Разговор с Натальей Разгон занял несколько часов, Насте нравилось, что наблюдения журналистки были точны, а выводы основывались на фактах, а не на ощущениях.
И теперь, обложившись листками и карточками, на которые она выписала все, что показалось интересным и важным, и из материалов дела, и из расшифровок диктофонных записей бесед Андрея Чеботаева с людьми в Новосибирске, Настя почувствовала, что Елена Щеткина ожила, стала понятней. Она перестала быть загадочной.

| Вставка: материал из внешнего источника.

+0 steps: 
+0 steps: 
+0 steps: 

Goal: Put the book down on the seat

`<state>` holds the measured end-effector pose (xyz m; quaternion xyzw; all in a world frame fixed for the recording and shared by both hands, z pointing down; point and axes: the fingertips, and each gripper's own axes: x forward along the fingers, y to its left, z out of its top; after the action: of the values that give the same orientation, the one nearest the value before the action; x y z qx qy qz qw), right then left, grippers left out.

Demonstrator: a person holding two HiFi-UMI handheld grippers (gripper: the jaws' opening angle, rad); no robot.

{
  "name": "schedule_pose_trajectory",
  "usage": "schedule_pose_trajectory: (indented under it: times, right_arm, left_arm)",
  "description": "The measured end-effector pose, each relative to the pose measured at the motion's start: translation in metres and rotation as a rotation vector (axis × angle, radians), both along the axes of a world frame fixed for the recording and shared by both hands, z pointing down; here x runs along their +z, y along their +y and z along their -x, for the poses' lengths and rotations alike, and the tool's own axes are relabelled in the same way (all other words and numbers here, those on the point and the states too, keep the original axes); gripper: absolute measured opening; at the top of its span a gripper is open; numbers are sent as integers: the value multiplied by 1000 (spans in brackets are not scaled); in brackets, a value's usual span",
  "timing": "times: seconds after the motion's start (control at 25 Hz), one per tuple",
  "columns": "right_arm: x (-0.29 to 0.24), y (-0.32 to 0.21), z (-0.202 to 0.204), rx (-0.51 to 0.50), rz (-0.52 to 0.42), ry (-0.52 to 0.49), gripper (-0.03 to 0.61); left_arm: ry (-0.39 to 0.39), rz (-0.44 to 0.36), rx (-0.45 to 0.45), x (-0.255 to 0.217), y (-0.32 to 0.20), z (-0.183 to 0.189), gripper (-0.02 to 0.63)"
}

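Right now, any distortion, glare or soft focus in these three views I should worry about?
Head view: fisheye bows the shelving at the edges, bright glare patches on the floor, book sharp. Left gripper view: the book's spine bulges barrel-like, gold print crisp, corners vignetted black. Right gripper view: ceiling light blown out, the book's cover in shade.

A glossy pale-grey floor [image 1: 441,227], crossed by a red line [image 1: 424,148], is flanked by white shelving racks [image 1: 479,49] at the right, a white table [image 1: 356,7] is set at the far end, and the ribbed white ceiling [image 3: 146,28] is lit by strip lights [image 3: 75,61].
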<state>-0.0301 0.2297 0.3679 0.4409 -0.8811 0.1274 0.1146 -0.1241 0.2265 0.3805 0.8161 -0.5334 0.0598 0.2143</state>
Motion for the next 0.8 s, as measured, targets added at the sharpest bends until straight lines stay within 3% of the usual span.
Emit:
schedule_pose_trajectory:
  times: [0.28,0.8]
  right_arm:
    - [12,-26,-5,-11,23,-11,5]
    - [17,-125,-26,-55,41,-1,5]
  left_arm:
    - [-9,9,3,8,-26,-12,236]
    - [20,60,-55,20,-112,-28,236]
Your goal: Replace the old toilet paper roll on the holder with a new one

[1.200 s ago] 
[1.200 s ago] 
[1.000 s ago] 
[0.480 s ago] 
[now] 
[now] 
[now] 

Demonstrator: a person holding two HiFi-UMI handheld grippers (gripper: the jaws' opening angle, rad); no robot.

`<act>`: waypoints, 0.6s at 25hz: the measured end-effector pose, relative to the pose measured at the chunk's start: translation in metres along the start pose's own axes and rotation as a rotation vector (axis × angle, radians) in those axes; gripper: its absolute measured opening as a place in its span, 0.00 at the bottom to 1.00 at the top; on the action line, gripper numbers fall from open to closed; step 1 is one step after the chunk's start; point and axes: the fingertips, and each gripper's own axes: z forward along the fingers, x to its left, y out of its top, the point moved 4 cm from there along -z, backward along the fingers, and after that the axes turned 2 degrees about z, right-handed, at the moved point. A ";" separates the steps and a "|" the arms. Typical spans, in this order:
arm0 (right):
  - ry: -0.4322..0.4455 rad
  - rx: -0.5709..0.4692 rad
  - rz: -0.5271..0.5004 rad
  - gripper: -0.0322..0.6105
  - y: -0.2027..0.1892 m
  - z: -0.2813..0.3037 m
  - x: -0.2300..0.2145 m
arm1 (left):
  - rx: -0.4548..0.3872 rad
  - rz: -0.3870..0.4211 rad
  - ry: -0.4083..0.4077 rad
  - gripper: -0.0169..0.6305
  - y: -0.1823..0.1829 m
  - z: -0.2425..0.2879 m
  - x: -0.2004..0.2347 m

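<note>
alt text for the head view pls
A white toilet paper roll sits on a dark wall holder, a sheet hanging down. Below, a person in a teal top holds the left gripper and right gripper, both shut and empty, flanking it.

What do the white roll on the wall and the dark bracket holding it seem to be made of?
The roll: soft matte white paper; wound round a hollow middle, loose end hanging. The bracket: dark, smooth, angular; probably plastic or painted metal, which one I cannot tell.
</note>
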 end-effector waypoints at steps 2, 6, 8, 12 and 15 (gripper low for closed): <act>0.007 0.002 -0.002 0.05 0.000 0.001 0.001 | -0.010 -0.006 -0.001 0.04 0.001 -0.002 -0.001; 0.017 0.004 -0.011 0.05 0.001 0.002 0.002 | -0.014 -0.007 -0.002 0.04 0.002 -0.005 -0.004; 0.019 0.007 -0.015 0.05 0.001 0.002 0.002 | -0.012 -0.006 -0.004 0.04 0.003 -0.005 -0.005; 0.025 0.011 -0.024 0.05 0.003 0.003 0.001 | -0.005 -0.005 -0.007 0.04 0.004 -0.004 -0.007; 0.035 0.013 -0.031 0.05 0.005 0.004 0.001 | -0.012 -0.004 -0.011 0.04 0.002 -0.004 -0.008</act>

"Жила-была девочка Лена…" - начала она рассказывать сама себе, заглядывая в записи.
Профессор Щеткин был известным ученым-биохимиком, помешанным на науке и готовым закрывать глаза на все, что помешало бы ему заниматься любимым делом. Его жена Лариса Петровна работала бухгалтером в одном из НИИ новосибирского Академгородка. Супруги трудились в разных институтах, но Академгородок - все-таки не Москва, и там все про всех знали, тем паче что и жили компактно. Щеткин был одним из немногих, кто в советское время считался и был выездным, и его жена и дочь щеголяли в наимоднейших заграничных тряпках.